Por fim, em 1 João 2.19, o apóstolo diz que a saída de certas pessoas do meio cristão ocorreu para que ficasse evidente que, mesmo tendo passado um período entre os cristãos, tais pessoas nunca pertenceram ao povo de Deus. A saída deles apenas evidenciava que havia joio no meio do trigo. Deus quer que o homem seja salvo, mas nem todos, mesmo estando no meio da igreja visível de Jesus, recebem a graça de crer em Cristo (Fp.1.29). Algo semelhante aconteceu com os apóstatas mencionados pelo livro de Hebreus. Aquelas pessoas desfrutaram de todo o ambiente da graça, mas não tiveram raízes profundas na Palavra de Deus e, por isso, desviaram-se de Cristo, negando-o completamente (Hb.6.1-8). Mesmo sem querer condenar o pecador, Deus concretiza seu projeto, a fim de manifestar sua justiça naqueles que são condenados, da mesma forma como manifesta sua graça e misericórdia naqueles que são alcançados pela Palavra e Espírito de Deus.

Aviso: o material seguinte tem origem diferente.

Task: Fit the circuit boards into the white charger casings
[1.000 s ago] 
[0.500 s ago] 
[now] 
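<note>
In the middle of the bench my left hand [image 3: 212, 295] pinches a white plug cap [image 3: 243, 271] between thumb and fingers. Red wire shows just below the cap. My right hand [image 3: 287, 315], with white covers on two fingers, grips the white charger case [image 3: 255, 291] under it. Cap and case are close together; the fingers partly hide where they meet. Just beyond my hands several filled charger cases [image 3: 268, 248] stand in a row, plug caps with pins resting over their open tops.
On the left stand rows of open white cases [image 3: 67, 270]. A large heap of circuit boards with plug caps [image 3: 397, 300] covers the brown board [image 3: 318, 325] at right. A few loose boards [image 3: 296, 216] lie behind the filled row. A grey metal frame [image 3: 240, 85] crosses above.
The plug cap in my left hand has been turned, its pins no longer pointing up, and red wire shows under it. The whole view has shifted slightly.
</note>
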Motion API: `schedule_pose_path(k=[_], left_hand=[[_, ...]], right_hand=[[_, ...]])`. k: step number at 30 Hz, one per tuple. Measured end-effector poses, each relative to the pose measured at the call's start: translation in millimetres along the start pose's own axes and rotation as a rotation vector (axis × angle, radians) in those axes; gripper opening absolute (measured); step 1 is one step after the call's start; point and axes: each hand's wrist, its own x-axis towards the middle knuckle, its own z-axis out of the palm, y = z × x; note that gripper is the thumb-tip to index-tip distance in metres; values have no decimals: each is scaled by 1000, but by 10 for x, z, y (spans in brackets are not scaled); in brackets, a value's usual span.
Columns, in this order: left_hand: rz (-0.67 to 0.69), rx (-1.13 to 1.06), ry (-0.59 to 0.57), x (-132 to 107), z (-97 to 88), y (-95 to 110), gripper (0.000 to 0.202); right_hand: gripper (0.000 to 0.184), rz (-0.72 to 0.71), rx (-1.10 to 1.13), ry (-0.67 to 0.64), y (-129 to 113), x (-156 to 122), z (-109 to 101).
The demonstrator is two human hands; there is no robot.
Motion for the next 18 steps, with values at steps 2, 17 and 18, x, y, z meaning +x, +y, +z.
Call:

Concluímos, então, que a vontade de Deus está submissa a Seu eterno propósito redentor com o fim de glorificar Seu Santo NOME. Deus pode todas as coisas, mas é firme e paciente em suportar os “vasos de ira” instrumentos para a manifestação de sua justiça. Vimos, ainda, que o foco de Paulo em 1 Timóteo 2.1-8, não é a salvação dos homens, mas o estabelecimento da paz sobre a terra por meio da transformação que o Evangelho opera nos corações agraciados por Deus. A igreja, portanto, deve pregar o Evangelho “quer seja oportuno quer não” (2Tm.4.2), pois é o único caminho para uma vida “tranquila e mansa, com toda piedade e respeito”.